Georgios Pantazis, "Production line control using deep reinforcement learning techniques", Diploma Work, School of Electrical and Computer Engineering, Technical University of Crete, Chania, Greece, 2025
https://doi.org/10.26233/heallink.tuc.103797
Modern production lines are facing challenges, when it comes to maintaining efficiency. These challenges are due to various reasons, including unpredictable machine failures, fluctuating demand, and buffer congestion. These issues result in increased costs and delays, that traditional scheduling methods struggle to handle. As manufacturing systems become more complex, there is a growing need for adaptive control strategies that can optimize production in real-time. In this diploma thesis, we present a deep reinforcement learning approach to optimizing production line control, leveraging SimEvents in Simulink and the Matlab Reinforcement Learning Toolbox.

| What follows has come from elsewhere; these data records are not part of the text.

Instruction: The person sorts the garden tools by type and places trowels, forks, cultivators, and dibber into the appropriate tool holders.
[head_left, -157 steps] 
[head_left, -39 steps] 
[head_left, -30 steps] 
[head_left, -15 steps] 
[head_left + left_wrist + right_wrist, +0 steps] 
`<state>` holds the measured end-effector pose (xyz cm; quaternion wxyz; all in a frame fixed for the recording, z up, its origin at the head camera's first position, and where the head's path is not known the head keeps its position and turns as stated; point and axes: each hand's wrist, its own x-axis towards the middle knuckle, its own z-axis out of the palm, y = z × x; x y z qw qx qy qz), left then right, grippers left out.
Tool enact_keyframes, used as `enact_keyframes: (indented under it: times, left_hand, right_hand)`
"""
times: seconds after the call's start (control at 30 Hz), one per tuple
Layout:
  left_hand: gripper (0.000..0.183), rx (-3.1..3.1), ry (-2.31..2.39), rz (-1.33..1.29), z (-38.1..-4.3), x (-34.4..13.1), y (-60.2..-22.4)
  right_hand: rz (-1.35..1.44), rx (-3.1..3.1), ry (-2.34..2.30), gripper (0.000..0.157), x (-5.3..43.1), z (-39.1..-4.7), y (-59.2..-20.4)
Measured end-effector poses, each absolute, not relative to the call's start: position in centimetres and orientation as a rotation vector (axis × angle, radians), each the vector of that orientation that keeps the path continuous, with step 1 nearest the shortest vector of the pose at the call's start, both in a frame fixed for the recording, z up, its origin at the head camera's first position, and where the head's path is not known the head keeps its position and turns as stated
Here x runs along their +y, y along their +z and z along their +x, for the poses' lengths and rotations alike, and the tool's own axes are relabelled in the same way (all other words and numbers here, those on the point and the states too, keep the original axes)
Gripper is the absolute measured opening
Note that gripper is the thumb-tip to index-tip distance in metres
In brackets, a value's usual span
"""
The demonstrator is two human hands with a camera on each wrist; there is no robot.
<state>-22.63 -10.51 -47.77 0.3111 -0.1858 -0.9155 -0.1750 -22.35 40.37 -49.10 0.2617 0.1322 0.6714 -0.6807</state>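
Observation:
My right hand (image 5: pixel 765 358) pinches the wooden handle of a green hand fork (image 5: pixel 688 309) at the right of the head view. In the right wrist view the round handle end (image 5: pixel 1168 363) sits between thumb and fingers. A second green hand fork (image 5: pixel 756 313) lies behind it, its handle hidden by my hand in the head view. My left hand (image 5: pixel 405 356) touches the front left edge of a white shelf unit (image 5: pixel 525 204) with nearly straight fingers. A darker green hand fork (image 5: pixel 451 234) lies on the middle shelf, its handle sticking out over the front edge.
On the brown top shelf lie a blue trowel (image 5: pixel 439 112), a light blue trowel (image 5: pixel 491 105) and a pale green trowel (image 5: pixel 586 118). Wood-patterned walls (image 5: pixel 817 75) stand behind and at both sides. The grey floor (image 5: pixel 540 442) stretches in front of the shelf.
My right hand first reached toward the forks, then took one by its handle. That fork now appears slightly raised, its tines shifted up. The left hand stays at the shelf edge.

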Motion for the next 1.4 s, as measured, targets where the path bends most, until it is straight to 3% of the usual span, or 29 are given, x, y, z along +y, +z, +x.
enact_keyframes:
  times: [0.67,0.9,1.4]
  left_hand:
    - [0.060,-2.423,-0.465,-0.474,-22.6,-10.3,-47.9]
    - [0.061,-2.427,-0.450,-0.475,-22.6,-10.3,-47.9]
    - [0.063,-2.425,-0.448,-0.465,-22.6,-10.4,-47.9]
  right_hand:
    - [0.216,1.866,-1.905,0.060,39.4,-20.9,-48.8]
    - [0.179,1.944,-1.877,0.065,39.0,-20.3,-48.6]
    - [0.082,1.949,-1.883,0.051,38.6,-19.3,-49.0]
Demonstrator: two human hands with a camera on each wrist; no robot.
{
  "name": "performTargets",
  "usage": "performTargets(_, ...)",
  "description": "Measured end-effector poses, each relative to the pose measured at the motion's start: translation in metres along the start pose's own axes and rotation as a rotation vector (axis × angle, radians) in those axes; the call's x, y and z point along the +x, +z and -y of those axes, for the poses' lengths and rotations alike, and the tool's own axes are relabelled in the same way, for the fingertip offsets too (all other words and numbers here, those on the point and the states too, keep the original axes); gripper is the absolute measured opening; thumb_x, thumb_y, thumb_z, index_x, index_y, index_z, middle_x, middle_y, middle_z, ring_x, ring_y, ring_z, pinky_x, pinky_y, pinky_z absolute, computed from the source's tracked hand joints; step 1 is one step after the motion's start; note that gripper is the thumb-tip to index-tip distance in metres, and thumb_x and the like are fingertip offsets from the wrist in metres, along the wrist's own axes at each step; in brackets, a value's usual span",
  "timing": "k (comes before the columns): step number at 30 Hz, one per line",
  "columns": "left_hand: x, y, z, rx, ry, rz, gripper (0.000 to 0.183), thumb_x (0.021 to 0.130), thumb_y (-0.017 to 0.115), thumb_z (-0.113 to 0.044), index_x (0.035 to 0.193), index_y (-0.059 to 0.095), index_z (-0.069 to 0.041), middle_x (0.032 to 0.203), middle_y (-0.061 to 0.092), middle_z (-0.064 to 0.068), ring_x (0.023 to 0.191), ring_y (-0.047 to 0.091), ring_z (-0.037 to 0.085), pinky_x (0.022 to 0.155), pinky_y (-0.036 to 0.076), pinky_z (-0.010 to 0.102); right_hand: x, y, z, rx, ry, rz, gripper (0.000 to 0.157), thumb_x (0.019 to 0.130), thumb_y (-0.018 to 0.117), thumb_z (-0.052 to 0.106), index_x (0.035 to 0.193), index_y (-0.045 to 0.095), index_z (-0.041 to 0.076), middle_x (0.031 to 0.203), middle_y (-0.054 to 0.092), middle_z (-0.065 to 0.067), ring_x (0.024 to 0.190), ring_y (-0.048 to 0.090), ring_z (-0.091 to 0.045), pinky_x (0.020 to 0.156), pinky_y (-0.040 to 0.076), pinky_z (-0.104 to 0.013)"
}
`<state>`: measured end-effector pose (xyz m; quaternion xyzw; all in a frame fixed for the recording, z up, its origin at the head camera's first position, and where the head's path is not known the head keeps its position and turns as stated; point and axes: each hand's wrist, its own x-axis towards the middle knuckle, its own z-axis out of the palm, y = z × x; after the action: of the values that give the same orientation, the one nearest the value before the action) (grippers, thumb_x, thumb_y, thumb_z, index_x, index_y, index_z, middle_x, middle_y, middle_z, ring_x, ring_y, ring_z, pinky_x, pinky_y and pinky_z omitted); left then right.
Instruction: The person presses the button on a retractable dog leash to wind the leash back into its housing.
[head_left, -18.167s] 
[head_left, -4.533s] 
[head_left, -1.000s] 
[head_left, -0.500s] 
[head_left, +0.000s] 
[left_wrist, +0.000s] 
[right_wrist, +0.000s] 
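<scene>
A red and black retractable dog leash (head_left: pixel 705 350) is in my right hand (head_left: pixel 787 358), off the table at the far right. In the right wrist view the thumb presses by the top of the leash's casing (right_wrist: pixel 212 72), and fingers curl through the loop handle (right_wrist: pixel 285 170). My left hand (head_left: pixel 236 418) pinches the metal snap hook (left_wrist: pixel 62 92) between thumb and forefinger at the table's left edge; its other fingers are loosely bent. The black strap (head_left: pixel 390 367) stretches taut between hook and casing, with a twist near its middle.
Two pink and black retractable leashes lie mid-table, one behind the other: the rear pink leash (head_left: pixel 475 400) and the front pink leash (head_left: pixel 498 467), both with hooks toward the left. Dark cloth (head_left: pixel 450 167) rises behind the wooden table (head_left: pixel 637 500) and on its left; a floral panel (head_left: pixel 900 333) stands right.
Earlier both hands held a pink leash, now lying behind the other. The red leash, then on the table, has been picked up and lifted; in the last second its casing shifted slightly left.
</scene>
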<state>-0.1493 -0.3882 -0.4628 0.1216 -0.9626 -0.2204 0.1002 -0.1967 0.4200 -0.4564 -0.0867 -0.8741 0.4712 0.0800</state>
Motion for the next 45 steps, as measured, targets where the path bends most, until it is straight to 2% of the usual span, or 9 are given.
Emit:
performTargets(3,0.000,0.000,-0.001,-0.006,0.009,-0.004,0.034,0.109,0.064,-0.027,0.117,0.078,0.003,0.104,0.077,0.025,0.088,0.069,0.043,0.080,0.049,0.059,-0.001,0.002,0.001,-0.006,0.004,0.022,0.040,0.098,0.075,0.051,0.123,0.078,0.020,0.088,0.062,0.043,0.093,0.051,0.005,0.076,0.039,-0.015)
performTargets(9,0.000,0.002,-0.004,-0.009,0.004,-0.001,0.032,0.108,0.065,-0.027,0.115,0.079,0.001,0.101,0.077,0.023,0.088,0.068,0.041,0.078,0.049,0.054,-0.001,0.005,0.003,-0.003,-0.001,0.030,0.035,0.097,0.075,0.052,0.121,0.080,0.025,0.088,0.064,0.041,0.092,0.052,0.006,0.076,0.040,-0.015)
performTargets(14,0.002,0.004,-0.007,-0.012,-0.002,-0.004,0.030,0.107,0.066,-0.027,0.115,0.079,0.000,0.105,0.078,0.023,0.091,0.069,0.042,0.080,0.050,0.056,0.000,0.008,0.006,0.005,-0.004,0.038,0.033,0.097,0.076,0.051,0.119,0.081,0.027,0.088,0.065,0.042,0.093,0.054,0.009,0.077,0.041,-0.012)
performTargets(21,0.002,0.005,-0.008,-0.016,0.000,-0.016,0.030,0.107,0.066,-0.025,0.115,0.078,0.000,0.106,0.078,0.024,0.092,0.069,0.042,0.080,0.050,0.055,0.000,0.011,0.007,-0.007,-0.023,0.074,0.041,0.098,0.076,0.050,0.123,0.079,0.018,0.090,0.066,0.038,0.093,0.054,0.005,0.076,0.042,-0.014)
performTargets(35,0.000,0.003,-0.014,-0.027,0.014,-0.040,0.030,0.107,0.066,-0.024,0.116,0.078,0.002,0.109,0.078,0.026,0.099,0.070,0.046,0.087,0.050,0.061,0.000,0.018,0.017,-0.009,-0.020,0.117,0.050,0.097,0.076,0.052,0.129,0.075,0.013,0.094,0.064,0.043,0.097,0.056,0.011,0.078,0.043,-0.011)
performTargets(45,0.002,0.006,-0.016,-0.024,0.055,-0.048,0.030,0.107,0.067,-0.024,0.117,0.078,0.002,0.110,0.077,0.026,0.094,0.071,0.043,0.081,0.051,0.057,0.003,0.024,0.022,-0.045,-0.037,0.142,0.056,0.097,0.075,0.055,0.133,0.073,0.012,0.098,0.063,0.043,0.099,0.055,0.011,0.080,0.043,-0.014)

The production system consists of sequential machine stages, buffers, and an assembly mechanism, where inefficiencies, such as buffer congestion and machine downtime, lead to increased operational costs. A Proximal Policy Optimization (PPO)-based reinforcement learning agent was designed to handle machine operations by monitoring key system variables, including buffer levels and machine states. The agent is designed to minimize delays and prevent buffer accumulation, enabling it to learn adaptive scheduling policies that improve overall efficiency and minimize cost. Through a series of simulations, our approach proves to be more effective than traditional optimization methods and yields solutions very close to optimal solutions, which can be obtained for small problem instances by dynamic programming methods. The results of extensive experimental testing show that reinforcement learning successfully improves manufacturing efficiency through better decision-making, pointing to new ways of running production systems.